Melakukan kerusakan dilarang secara mutlak, sedikit atau banyak karena akibtanya akan mencelakakan apapun dan siapapun. Bumi yang sudah tertata dengan baik untuk kehidupan ini perlu dijaga sebaik-baiknya, sebagai bukti tanggung jawab manusia dalam kehidupan ini. Allah menilai orang yang tidak merusak di bumi apapun yang dirusak, utamanya lingkungan dinilai sebagai orang yang dekat dengan rahmat Allah dan orang yang berbuat ihsan. Karena itu, Allah menerangkan pada ayat berikutnya berkaitan dengan lingkungan hidup termasuk di dalamnya masalah kesiapan pangan, seperti al-Araf/7: 57-58
- dan Dialah yang meniupkan angin sebagai pembawa berita gembira sebelum kedatangan rahmat-Nya (hujan); hingga apabila angin itu telah membawa awan mendung, Kami halau ke suatu daerah yang tandus, lalu Kami turunkan hujan di daerah itu, Maka Kami keluarkan dengan sebab hujan itu pelbagai macam buah-buahan. seperti Itulah Kami membangkitkan orang-orang yang telah mati, Mudah-mudahan kamu mengambil pelajaran. 58. dan tanah yang baik, tanaman-tanamannya tumbuh subur dengan seizin Allah; dan tanah yang tidak subur, tanaman-tanamannya hanya tumbuh merana. Demikianlah Kami mengulangi tanda-tanda kebesaran (Kami) bagi orang-orang yang bersyukur.
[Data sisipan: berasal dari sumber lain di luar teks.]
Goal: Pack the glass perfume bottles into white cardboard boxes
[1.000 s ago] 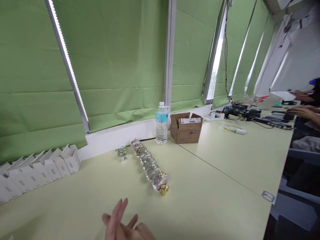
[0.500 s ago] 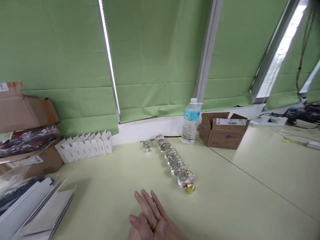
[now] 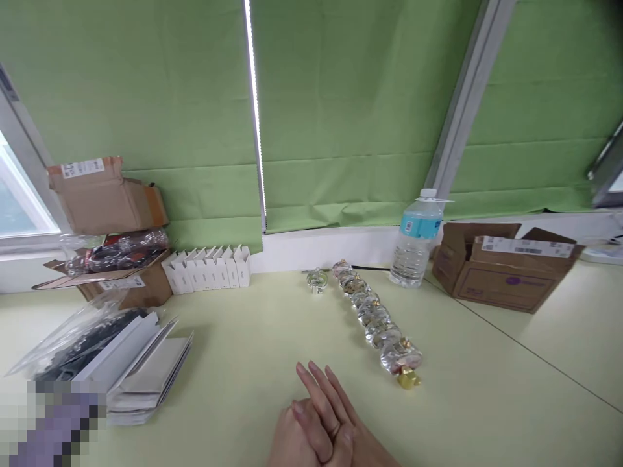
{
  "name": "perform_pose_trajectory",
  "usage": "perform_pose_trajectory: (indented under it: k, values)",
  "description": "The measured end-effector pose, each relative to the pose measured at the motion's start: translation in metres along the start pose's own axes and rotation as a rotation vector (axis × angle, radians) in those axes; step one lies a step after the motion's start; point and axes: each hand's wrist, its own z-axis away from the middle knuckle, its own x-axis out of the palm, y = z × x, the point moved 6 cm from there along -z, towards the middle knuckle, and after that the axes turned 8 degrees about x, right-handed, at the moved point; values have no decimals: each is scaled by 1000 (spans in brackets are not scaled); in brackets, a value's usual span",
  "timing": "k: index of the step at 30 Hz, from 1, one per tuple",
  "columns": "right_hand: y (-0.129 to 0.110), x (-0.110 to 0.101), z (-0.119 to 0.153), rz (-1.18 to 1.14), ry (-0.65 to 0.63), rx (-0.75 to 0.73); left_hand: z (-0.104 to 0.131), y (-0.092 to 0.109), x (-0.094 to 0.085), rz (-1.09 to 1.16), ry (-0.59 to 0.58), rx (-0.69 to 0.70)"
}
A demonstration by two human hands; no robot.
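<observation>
My left hand (image 3: 291, 436) and my right hand (image 3: 357, 431) are clasped together at the bottom middle, above the tabletop. The left hand is curled against the right, with some of its fingers hidden. Several fingers of my right hand stretch out towards the upper left, and a ring shows among the joined fingers. Nothing else is visible in either hand. Beyond them, a slanting row of clear, shiny rounded pieces (image 3: 374, 318) ends in a gold part (image 3: 409, 378). A small round clear piece (image 3: 317, 280) stands apart to the left of the row's far end.
A water bottle (image 3: 416, 250) and an opened cardboard box (image 3: 509, 272) stand by the wall at right. Small white boxes (image 3: 209, 271) line the left, near stacked cartons (image 3: 104, 201). White flat packages (image 3: 148, 379) lie closer. A pixelated patch (image 3: 53, 425) covers the lower left corner.
The view has swung left, so the table's things sit further right, and more of the cartons and a left window show. My hands stay together, the left one more curled.
</observation>
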Motion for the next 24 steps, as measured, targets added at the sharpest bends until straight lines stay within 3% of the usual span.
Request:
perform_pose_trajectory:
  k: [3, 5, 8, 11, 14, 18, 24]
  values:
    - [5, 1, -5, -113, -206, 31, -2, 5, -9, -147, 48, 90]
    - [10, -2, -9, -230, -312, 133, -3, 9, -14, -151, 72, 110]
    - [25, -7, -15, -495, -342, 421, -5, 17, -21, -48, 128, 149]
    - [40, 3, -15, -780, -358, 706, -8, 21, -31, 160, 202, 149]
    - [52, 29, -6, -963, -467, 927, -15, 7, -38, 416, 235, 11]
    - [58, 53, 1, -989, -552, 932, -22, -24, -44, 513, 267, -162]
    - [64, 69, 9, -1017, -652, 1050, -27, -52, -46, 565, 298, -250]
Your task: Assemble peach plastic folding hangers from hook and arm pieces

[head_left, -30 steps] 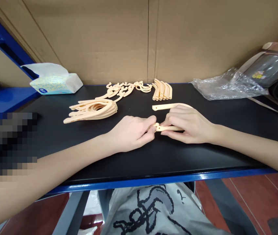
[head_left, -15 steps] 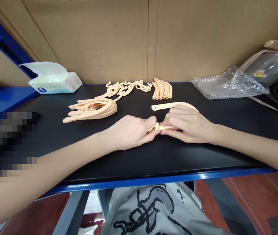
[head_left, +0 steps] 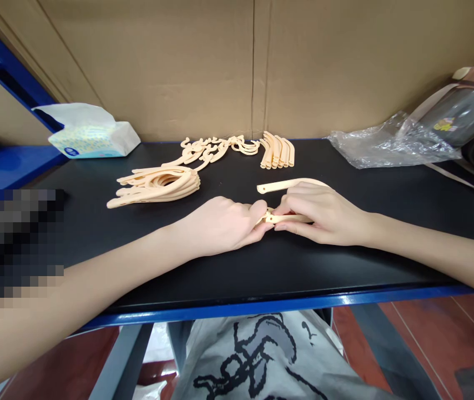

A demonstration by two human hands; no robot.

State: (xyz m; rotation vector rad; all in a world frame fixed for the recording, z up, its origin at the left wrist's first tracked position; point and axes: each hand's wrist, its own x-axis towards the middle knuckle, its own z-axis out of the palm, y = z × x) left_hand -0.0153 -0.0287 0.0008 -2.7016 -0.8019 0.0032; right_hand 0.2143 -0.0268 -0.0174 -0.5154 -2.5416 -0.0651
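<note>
My left hand (head_left: pixel 228 225) and my right hand (head_left: pixel 322 214) meet low over the middle of the black table. Between their fingertips is a beige plastic hanger arm (head_left: pixel 290 219), a slim piece with a small hole at its end. My left thumb and fingers pinch a beige part at that end, mostly hidden by the hand. My right fingers are closed around the hanger arm. Another curved hanger arm (head_left: pixel 278 185), with a hole near its left tip, passes behind my right hand, which covers part of it.
A stack of hanger arms (head_left: pixel 153 186) lies to the left. Small hook-shaped pieces (head_left: pixel 209 151) and a row of short curved pieces (head_left: pixel 277 151) sit at the back. A tissue pack (head_left: pixel 95 139), clear plastic bag (head_left: pixel 387 144) and cardboard wall (head_left: pixel 186 66) border the table (head_left: pixel 220 280).
My hands stay together with the fingers barely shifting. The hanger arm behind my right hand has tilted slightly, its left tip a little lower.
</note>
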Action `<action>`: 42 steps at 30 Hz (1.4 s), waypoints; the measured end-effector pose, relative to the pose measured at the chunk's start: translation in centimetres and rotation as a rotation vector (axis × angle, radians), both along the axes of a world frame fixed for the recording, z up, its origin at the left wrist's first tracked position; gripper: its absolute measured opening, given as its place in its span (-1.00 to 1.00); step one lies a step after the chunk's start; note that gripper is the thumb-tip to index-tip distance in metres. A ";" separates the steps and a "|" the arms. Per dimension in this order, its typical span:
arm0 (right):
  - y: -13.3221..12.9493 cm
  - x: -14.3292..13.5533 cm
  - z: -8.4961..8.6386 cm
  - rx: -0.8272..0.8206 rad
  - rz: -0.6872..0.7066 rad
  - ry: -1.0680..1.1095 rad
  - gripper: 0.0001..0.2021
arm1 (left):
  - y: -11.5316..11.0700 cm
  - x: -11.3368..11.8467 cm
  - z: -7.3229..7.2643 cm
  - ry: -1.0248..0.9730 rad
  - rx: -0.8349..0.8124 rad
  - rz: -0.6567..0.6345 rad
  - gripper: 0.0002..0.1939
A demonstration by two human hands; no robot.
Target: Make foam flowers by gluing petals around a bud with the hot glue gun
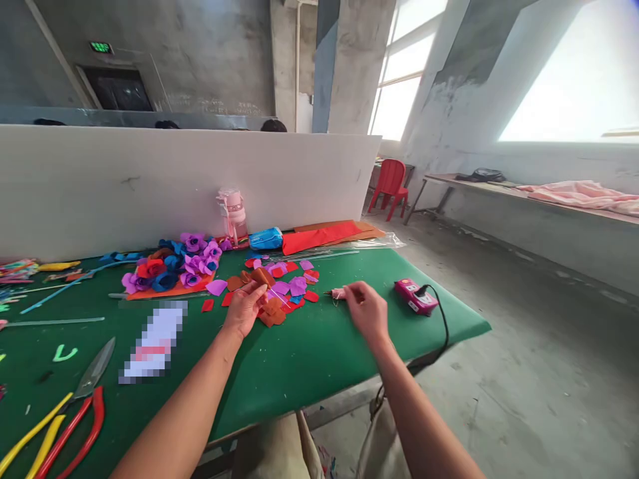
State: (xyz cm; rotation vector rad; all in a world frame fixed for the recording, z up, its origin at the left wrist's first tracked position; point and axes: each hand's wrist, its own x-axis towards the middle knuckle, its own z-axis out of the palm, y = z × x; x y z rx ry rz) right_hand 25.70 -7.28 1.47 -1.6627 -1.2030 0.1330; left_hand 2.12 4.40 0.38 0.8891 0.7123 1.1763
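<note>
Left of the magenta box-shaped device [412,297]: left hand [244,309], fingers pinching a folded brown paper piece [261,277]; right hand [368,311], fingers at a small pink cylindrical object [339,293], grip undetermined.

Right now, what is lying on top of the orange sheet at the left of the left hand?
Purple flowers, blue flowers and a red flower are heaped on the orange sheet, its edge showing. What lies under them is covered and cannot be seen.
</note>
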 end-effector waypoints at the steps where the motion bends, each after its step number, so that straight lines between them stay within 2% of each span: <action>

Selanjutnya orang yang membuat kerusakan tidak disukai Allah seperti pada surat al-Baqarah/2: 205, berikut:
“Dan apabila ia berpaling (dari kamu), ia berjalan di bumi untuk Mengadakan kerusakan padanya, dan merusak tanam-tanaman dan binatang ternak, dan Allah tidak menyukai kebinasaan”
Di sisi lain air adalah kehidupan, sebagaimana disebut Allah pada surat al-Anbiya/21: 30 berikut:
“Dan Apakah orang-orang yang kafir tidak mengetahui bahwasanya langit dan bumi itu keduanya dahulu adalah suatu yang padu, kemudian Kami pisahkan antara keduanya. dan dari air Kami jadikan segala sesuatu yang hidup. Maka Mengapakah mereka tiada juga beriman?”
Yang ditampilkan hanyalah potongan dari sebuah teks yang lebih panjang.